MetaServer > Help > Extract > Find Word Group with Mask / Words
120-290 MetaServer Extract – Find Word Group with Mask / Words
01 What is a Line, Word Group and Word?
A line of text is all the text on the same horizontal line. All the text in the green box below is located on the same line.
Word Groups are clusters of words separated by large spaces or TABs. As you can see in the example image, the word groups are marked in pink. The TABS are represented with a → character in MetaServer.
The line of text marked in green contains two word groups and is extracted by MetaServer as follows:
Customer ID: 173002→Req Date/ Time: 01/16/15 UPS
Words are separated with spaces. In our example, we marked some words in blue.
In conclusion, a line consists of 1 or more word groups, and a word group consists of 1 or more words.
MetaServer’s Find Word Group with Mask / Words rule makes it possible to find word groups, or word groups close to another word group. It is frequently combined with a Find Word with Mask / Words rule to extract a specific word from the found word group.
The Find Word Group with Mask / Words rule is very useful when you need to extract data from documents that don’t have a fixed format. The classic example is a vendor invoice. All invoices have an invoice date, invoice number, total amount etc. but the data and its keywords are located on a different place for each supplier.
An invoice also contains many amounts and dates and numbers that look like invoice numbers.
You can extract the correct amount by looking for amounts close to word groups like “Total Amount”, “Amount Due” and “To Pay”. Same with the Invoice Date and the Invoice Numbers
You typically define an Extract Text rule first to hold the full text of the document in an index field we call Text Block or Full Text.
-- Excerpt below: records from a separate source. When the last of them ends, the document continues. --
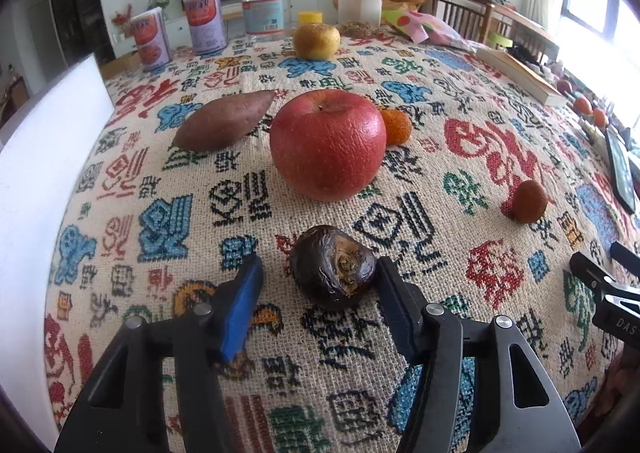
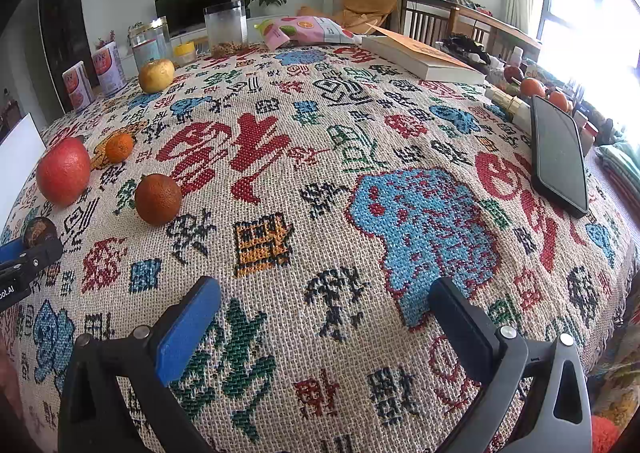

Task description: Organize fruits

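A dark, wrinkled round fruit [image 1: 332, 267] lies on the patterned tablecloth [image 1: 200, 213] between the fingers of my left gripper [image 1: 320, 263]. The right finger [image 1: 390, 285] rests against it, while the blue left pad [image 1: 244, 293] stands a little apart, so the gripper is open. Beyond it sit a big red apple [image 1: 328, 143], a sweet potato [image 1: 224, 121], a small mandarin [image 1: 396, 127], a darker mandarin [image 1: 529, 201] and a yellow fruit [image 1: 316, 41]. My right gripper [image 2: 325, 284] hovers open over bare cloth with nothing between its fingers; the apple [image 2: 63, 171] and darker mandarin [image 2: 158, 199] lie to its left.
Two cans [image 1: 152, 39], a clear jar [image 1: 265, 9] and a frosted container [image 1: 360, 3] line the far edge. A book [image 2: 424, 57] and a phone [image 2: 558, 155] lie on the right side. A white box [image 1: 44, 157] stands at the left edge.
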`<state>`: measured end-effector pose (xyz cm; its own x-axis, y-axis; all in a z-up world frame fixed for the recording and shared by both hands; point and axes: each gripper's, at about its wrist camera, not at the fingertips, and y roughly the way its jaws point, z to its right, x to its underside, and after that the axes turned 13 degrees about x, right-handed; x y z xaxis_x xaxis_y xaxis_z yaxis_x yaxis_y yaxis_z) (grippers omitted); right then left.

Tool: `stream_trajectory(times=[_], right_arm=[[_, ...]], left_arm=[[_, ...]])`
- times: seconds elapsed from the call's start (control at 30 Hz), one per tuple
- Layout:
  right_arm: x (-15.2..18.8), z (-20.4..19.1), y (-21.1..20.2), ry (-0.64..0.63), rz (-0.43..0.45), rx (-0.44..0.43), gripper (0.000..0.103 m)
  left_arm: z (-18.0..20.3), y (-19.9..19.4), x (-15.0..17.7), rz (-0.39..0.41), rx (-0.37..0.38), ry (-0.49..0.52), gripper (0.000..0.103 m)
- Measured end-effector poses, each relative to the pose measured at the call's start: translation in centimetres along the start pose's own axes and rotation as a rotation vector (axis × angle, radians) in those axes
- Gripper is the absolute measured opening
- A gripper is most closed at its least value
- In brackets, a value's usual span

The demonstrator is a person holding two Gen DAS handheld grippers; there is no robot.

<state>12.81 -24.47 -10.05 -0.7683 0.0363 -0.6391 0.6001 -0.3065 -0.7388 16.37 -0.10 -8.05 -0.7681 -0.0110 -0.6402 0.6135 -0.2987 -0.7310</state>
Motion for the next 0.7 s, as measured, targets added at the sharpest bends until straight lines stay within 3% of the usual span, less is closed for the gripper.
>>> stream_trajectory(times=[0.33, 0.5, 0.6, 0.63, 0.7], right_arm=[[0.0, 0.0, 0.0, 0.000, 0.000, 0.000, 0.103], [0.0, 0.0, 0.0, 0.000, 0.000, 0.000, 0.103], [0.0, 0.0, 0.0, 0.000, 0.001, 0.000, 0.103], [0.1, 0.0, 0.0, 0.000, 0.001, 0.000, 0.103], [0.1, 0.0, 0.0, 0.000, 0.001, -0.001, 0.103]], left_arm=[[-3.7, -4.4, 2.1, 0.012, -0.062, -0.031, 0.041], [-6.0, -4.4, 3.6, -0.022, -0.081, -0.079, 0.041], [-6.0, -4.2, 3.7, -0.003, -0.086, -0.088, 0.043], [-5.8, -4.1, 3.6, 0.002, -0.091, -0.084, 0.046], [-5.5, -3.7, 3.6, 0.005, -0.102, -0.077, 0.074]])
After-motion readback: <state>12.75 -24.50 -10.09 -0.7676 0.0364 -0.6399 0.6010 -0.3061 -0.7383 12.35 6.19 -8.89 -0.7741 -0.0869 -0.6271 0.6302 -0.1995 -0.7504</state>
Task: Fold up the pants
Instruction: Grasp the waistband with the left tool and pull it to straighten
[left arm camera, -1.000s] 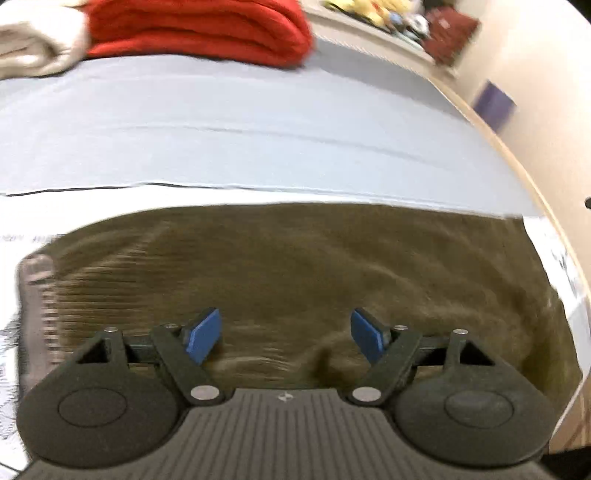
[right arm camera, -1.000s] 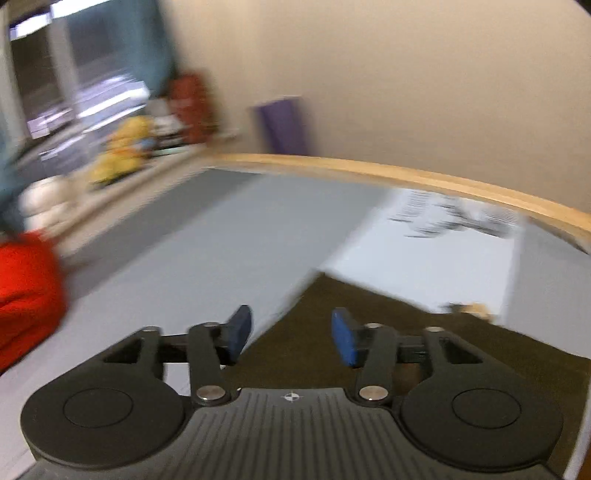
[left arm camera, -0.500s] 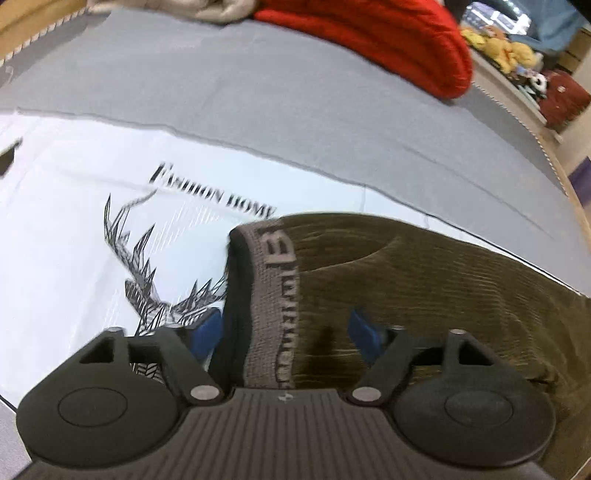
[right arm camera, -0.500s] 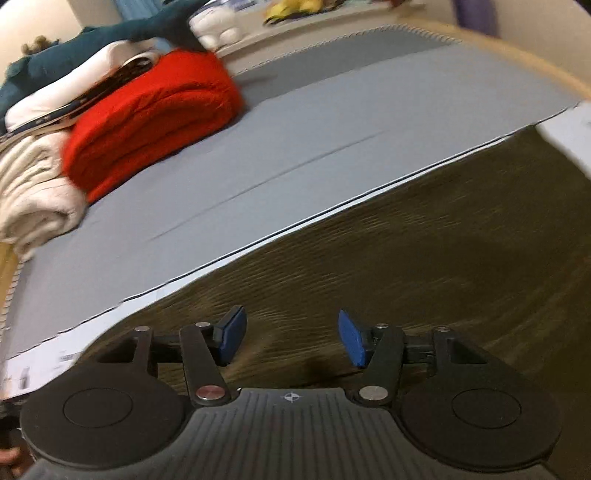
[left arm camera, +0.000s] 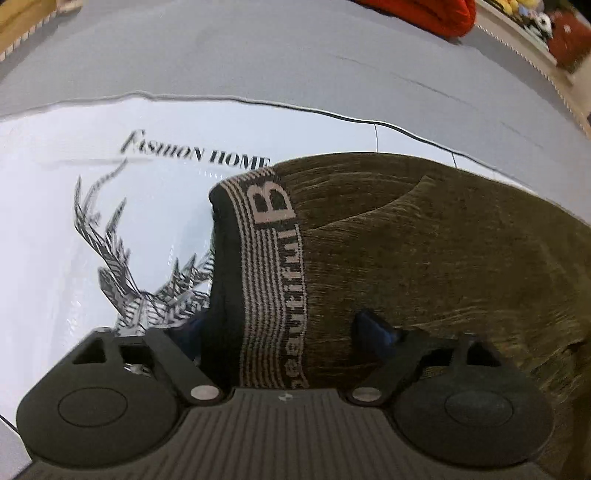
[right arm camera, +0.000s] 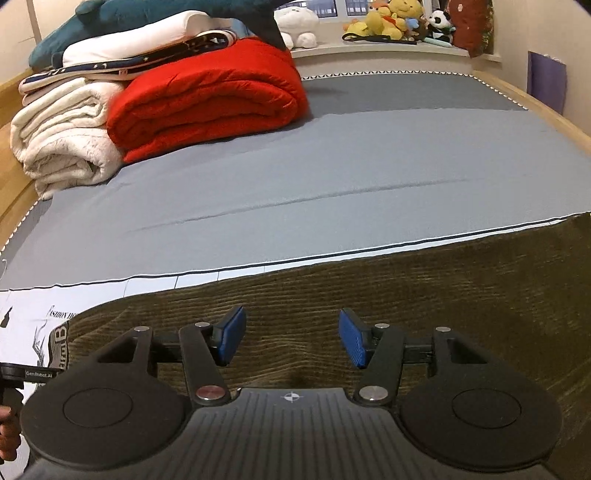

Next, you would define a Find Word Group with Mask / Words to filter the full text and only keep word groups containing the data you are interested in.
For example, to extract the invoice number from an invoice, you can search for keywords around the invoice number like: Invoice Number, Invoice Nr., Document Number, Invoice# etc. This would reduce the full text to word groups close to the defined keywords. Next, you extract the invoice number from these groups using a Find Word with Mask / Words rule.
In our example, we will make use of the “CB – SHIPPING” workflow. This workflow is automatically installed with CaptureBites MetaServer.
Find Word Group with Mask / Words rules are defined in a MetaServer Extract or Separate Document / Process Page action.
To add this rule, press the Add button and select Find –> Word Group –> with Mask / Words.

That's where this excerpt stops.